The command is available in MS-DOS, IBM PC DOS, DR FlexOS, IBM/Toshiba 4690 OS, MetaComCo TRIPOS, Processor Technology PTDOS, AmigaDOS, TSL PC-MOS, PTS-DOS, SISNE plus, FreeDOS, IBM OS/2, and Microsoft Windows.

The MS-DOS version was originally written in August 1982.
It is available in MS-DOS versions 2 and later. Digital Research DR DOS 6.0 and Datalight ROM-DOS also include an implementation of the diskcopy command. The FreeDOS version was developed by Imre Leber and is licensed under the GNU GPL 2.

The command is not included in Windows 10.

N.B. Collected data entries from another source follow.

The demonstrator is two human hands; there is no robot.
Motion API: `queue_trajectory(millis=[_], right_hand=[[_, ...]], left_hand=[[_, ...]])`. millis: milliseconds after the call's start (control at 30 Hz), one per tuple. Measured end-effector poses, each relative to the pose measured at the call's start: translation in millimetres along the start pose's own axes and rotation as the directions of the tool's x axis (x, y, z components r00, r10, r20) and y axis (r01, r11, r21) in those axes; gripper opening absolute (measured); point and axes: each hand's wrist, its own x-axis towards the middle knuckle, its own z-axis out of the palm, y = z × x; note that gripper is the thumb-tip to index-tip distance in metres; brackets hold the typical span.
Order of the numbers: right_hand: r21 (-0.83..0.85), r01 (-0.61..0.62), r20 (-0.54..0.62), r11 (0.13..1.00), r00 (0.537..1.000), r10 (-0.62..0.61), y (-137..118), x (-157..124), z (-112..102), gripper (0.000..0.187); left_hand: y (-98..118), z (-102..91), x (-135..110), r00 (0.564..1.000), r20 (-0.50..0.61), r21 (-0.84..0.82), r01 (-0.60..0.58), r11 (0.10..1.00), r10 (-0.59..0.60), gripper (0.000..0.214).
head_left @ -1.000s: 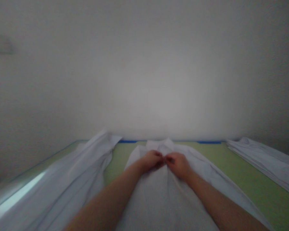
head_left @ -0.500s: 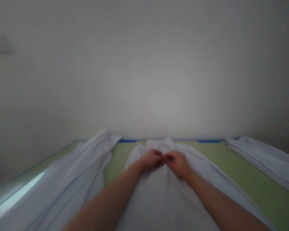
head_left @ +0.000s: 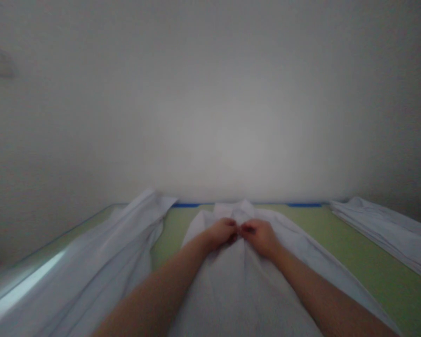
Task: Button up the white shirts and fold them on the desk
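Note:
A white collared garment (head_left: 231,285) lies spread on the green tabletop, its collar (head_left: 245,207) toward the wall. Just below the collar, my left hand (head_left: 224,231) pinches the front of the garment with closed fingers. My right hand (head_left: 261,237) pinches the cloth right beside it, and the fingertips of both hands nearly meet. Whether a button sits between the fingers is too blurred to tell. Both forearms reach across the garment and cover parts of its sides.
To the left lies another white garment (head_left: 101,262), loosely laid out. A stack of folded white cloth (head_left: 389,224) is at the right. Blue strips (head_left: 304,205) mark the far edge of the green tabletop (head_left: 379,281), against a grey wall (head_left: 210,103).
Almost nothing differs. My right hand has shifted very slightly; both hands stay at the same place on the garment.

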Motion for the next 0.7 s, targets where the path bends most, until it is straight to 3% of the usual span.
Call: queue_trajectory(millis=[200,400,567,700], right_hand=[[0.105,-0.058,0.039,0.993,0.998,0.055,2.9,1.3,-0.5,0.018],[0.206,-0.195,0.056,0.959,0.981,0.187,9.0,4.0,4.9,0.022],[0.24,-0.3,0.071,0.923,0.954,0.292,15.6,6.5,6.9,0.019],[0.28,-0.3,0.113,0.912,0.954,0.279,15.7,5.9,4.8,0.018]], left_hand=[[1.5,0.0,-1.3,0.999,0.027,-0.056,-0.027,0.998,0.029,0.015],[0.1,0.4,1.4,0.999,0.016,0.007,-0.031,1.0,0.031,0.01],[2.9,1.4,0.2,1.0,0.007,0.092,-0.031,0.995,0.03,0.01],[10.1,3.0,-3.0,0.996,-0.036,0.296,-0.068,0.953,0.082,0.011]])
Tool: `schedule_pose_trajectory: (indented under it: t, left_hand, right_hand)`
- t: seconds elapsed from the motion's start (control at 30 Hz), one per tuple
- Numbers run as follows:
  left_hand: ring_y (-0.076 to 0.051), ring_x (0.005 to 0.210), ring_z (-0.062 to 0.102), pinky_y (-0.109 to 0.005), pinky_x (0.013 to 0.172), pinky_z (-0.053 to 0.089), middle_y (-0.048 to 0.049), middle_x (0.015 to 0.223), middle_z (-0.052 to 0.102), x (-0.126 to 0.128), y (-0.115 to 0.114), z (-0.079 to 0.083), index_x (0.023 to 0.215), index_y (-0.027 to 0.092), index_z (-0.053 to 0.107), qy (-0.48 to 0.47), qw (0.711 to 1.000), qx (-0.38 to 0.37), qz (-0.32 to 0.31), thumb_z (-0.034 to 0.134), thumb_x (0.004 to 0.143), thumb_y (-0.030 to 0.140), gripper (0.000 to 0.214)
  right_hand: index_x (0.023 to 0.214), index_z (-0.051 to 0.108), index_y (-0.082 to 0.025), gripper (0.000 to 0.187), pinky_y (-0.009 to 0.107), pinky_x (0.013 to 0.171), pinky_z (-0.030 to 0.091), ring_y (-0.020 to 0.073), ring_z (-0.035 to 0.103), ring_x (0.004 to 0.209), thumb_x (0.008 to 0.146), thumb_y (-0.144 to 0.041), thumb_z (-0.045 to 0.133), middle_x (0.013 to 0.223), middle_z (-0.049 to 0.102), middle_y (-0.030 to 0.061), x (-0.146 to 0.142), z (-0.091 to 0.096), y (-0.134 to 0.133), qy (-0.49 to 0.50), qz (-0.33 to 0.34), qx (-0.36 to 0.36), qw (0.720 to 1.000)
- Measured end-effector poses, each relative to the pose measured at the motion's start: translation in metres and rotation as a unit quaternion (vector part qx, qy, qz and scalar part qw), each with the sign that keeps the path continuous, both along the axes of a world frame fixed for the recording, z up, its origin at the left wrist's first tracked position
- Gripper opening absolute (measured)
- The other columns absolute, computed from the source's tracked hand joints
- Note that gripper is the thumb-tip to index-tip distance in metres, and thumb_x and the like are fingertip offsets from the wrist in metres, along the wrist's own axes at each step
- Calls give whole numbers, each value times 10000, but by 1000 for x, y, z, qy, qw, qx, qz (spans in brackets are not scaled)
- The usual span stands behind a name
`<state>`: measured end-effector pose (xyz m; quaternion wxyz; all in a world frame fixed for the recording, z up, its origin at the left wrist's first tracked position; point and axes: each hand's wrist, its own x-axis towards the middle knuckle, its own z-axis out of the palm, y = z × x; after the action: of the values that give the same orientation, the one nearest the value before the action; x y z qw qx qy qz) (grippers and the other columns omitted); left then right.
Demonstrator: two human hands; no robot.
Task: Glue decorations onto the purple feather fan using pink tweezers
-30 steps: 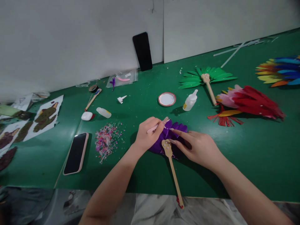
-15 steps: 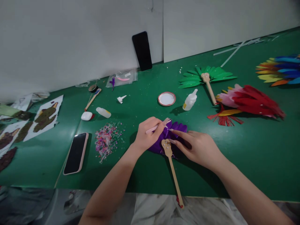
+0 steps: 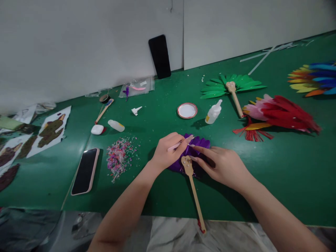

The command is not included in Windows 11. xcopy is a like command

== Example ==
- Copy the complete contents of the diskette in Drive A drive to the diskette in B drive.

>diskcopy a: b:

- If there is only have one diskette drive, diskcopy can be done by typing the source drive only. The disk copy program will prompt to insert the second (target) diskette once it finishes reading the complete contents of the first (source) diskette track by track into memory.

>diskcopy a:

- If only the first side of the diskette needs to be copied, even if the target diskette is double sided, the /1 switch can be used.

>diskcopy a: /1

- To make sure the contents are written reliably, the /V switch can be used, but it will cost more time to copy.

>diskcopy a: /V

- Force diskcopy to use only the conventional memory for temporary storage:

>diskcopy a: /M

==Limitation==
Diskcopy does not work with hard disk drives, CDs, network drives, Zip drives, or USB drives, etc. It also does not allow diskcopy from 3.5 inch drive to 5.25 inch drives, and vice versa. The source and target drive must be the same size.